Dailymaverick logo

Opinionistas

This article is an Opinion, which presents the writer’s personal point of view. The views expressed are those of the author/authors and do not necessarily represent the views of Daily Maverick.

The SACP is dying — South Africans want dignity, not dogma

The South African Communist Party isn’t dying because people don’t care about justice. It’s dying because people no longer believe the party understands how to get us there.

The South African Communist Party (SACP) is a relic of another revolution – a misfiring taxi stuck on the shoulder of history, engine sputtering, slogans blaring, but going nowhere. Once a powerful vehicle in the liberation convoy, the SACP now clings to the driver’s seat with no valid route map and no fuel for modern realities.

Let’s be clear: the SACP is not dying because capitalism has triumphed or socialism has lost its soul. It’s dying because it has become ideologically lazy, politically irrelevant and culturally detached.

Its diagnosis of South Africa’s economic ills remains trapped in a tired 20th-century binary – capitalist vs communist, bourgeois vs proletariat – as if those are the only lenses through which to understand African life.

But Africa, like its roads, has always been messier – and more ingenious – than imported ideologies suggest.

Still quoting Marx at the rank?

In 2025, when the taxi stalls due to rising petrol prices, potholes and corrupt traffic cops, quoting Das Kapital won’t get it moving.

To be fair, Karl Marx wasn’t wrong about everything. His critique of exploitation and alienation still resonates. And yes, Marxist thought shaped many anti-colonial movements, even adapting locally through leaders like Amílcar Cabral and Thomas Sankara.

But Marx was not African. His revolutions were built around steel factories and class struggle – not tribal consensus or ubuntu. His economic model never accounted for stokvels, spaza shops or the informal hustle that sustains millions today.

Trying to fix a township taxi with a Soviet-era manual – that’s what the SACP is doing.
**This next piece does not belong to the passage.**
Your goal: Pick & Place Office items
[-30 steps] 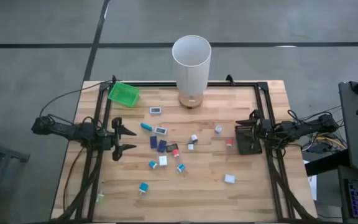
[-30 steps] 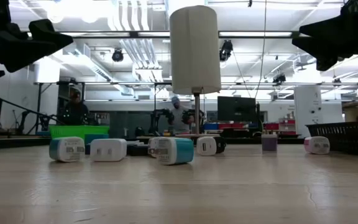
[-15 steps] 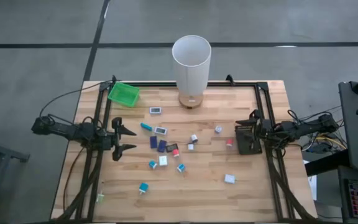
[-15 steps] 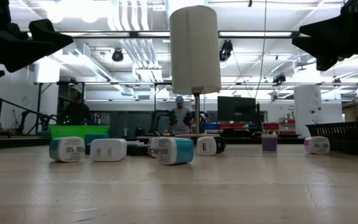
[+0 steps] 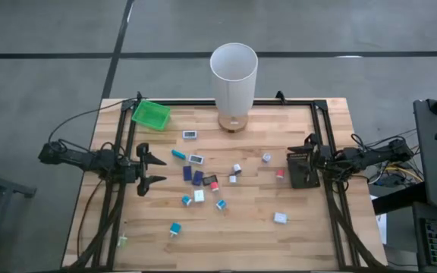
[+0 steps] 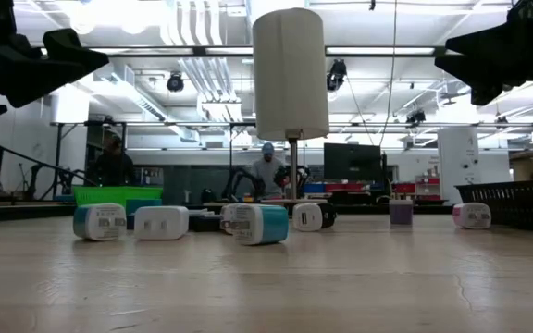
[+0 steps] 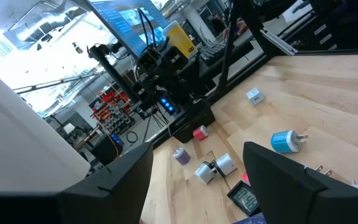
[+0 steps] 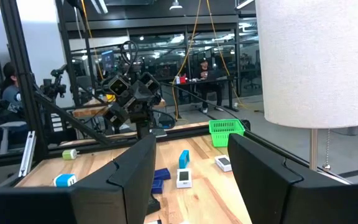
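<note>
Blue, teal and white office items (image 5: 198, 179) lie scattered between both spread, empty end effectors.

Tall white cylinder (image 5: 234, 76) on a thin post with a round wooden base stood at the far edge of the pale wooden plank table (image 5: 309, 235). Small green plastic tray (image 5: 151, 114) sat at the far left corner. Black mesh tray (image 5: 302, 168) lay at the right edge. Two people (image 6: 267, 171) showed in the workshop beyond.
</note>
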Available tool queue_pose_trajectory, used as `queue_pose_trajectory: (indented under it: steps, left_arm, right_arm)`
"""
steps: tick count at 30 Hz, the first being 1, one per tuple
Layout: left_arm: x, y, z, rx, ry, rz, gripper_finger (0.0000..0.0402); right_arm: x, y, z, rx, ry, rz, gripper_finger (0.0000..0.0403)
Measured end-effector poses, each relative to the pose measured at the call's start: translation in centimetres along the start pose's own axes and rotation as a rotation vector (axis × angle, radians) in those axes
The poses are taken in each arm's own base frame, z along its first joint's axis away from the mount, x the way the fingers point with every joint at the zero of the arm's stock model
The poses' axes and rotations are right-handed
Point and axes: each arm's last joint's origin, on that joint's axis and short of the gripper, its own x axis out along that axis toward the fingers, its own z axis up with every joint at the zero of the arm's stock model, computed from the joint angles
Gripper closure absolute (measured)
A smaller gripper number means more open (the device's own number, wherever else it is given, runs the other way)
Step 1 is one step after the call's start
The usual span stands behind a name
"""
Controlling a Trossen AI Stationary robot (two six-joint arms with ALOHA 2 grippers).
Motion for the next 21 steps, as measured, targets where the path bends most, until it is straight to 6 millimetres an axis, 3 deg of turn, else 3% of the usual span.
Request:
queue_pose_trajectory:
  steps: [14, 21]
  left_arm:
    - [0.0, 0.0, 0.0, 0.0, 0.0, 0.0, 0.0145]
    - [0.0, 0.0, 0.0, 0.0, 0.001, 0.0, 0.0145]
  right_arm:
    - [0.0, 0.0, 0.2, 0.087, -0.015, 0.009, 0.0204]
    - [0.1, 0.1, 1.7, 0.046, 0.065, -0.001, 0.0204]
It sounds technical, even noble. But it won’t get us up the hill.

Chief Luthuli saw this breakdown coming

Chief Albert Luthuli, in Let My People Go, called communism “a mixture of a false theory of society linked on to a false ‘religion’”.

Luthuli wasn’t hostile to justice, equality or the common good – but he rejected blind dogma. Any system that overrides moral conscience in the name of purity belongs in the scrapyard, not on the highway to our future.
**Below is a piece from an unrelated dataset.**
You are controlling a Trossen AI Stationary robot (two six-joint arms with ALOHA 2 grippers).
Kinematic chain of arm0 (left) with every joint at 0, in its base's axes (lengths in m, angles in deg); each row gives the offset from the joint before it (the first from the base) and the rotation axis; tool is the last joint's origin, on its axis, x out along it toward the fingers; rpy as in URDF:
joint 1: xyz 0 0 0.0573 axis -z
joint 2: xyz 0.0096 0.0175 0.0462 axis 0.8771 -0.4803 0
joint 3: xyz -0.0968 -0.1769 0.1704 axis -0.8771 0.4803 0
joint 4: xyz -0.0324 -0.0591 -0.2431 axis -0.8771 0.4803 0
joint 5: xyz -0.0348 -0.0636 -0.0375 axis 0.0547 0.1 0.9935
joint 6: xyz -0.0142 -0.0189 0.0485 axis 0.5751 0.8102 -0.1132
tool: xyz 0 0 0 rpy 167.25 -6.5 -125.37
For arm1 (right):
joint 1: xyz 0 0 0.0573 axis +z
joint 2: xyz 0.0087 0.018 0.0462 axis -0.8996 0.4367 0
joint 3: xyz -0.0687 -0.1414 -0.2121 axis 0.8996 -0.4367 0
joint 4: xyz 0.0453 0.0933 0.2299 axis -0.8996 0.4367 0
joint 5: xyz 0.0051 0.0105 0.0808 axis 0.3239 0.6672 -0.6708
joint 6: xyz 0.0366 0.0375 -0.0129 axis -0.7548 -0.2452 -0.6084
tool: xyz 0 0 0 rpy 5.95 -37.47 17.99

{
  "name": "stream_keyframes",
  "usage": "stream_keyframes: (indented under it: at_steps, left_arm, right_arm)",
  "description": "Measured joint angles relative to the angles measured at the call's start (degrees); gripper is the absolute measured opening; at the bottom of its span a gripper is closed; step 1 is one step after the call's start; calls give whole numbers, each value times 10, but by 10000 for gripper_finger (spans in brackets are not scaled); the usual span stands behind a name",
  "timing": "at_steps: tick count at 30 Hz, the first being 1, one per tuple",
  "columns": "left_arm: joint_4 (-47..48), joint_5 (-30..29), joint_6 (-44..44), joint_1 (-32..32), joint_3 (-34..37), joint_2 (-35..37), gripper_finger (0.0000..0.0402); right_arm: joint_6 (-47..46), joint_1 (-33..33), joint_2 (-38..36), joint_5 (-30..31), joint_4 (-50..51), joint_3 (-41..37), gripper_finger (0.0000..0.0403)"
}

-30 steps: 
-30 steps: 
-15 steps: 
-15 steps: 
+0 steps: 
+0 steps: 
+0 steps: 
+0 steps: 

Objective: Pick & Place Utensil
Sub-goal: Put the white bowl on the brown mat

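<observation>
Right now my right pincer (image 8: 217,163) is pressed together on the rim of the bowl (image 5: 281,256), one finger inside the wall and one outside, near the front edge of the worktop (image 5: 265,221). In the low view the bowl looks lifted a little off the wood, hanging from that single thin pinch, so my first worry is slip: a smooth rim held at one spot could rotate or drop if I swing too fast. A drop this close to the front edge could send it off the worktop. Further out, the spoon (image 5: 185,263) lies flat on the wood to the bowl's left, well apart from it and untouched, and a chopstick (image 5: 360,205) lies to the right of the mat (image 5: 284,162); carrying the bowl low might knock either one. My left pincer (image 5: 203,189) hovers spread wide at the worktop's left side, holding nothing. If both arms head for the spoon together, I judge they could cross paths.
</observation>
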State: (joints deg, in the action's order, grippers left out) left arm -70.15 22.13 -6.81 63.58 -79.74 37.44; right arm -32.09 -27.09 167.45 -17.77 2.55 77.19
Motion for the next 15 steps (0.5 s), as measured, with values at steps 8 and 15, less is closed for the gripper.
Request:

Even the mechanics are jumping out

The SACP’s engine isn’t just outdated – it’s losing its own mechanics.

Just this week, ANC national chairperson Gwede Mantashe was quietly removed from the SACP Central Committee for failing to attend meetings – no apology, no excuse. According to party leadership, Mantashe’s focus is elsewhere: governing in a fragile Government of National Unity and navigating a deeply fractured ANC.

But the deeper truth? The taxi’s core crew is bailing out – not because they don’t care, but because the route no longer makes sense.

Even Solly Mapaila, the SACP’s general secretary, recently admitted the party lacks funding to contest elections independently, yet insists on doing so – out of principle, not practicality.

The SACP has broken with the ANC, denounced the DA’s role in the GNU and staked its future on community campaigns – all while admitting it doesn’t have the wheels, fuel or GPS to get there.

It’s not just that the SACP is quoting Marx at the taxi rank. It’s that the taxi has no wheels – and no one left to steer it.

The ghost of Chris Hani still rides this taxi

Not as a ghost of ideology – but of integrity.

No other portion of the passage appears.